Should I set a limit in zfs.conf?
 
I'd say that depends on how much memory is available otherwise. How much do other VMs/containers/services on the node use? If your VM needs to reserve all its memory up front (because of hotplug) it might benefit on more memory being available in total.
 
Hi Fiona,
Just an update to this.
It seems that it was a memory allocation issue causing the backups and the vm to fail.
After setting zfs_arc_max /etc/modprobe.d/zfs.conf I can see less memory allocated to zfs_arc and the vm's and backups run without any issues.

Thank you for your help.

One last question about zfs arc. I know it allocates free memory for zfs but isn't supposed to free up when the host or vm's needs it?

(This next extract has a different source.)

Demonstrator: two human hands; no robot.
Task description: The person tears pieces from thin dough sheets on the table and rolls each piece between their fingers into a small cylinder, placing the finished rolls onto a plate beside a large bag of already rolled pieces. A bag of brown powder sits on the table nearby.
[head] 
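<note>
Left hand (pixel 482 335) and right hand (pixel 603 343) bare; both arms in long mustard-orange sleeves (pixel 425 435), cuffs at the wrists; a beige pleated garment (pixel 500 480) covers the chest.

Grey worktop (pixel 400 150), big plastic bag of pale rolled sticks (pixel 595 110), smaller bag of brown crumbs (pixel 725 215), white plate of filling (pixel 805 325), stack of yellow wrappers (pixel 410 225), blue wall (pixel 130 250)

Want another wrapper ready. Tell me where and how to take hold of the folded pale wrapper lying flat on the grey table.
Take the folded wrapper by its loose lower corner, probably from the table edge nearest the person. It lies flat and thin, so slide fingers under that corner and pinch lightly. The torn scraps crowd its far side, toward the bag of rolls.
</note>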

In truenas scale I don't have this problem.
 
Last edited:
Hi Fiona,
Just an update to this.
It seems that it was a memory allocation issue causing the backups and the vm to fail.
After setting zfs_arc_max /etc/modprobe.d/zfs.conf I can see less memory allocated to zfs_arc and the vm's and backups run without any issues.
Glad to hear :)
One last question about zfs arc. I know it allocates free memory for zfs but isn't supposed to free up when the host or vm's needs it?
In truenas scale I don't have this problem.
Not an expert in this area, but I'd guess it depends on the concrete situation. Sometimes it might not be possible to free up, or at least not fast enough.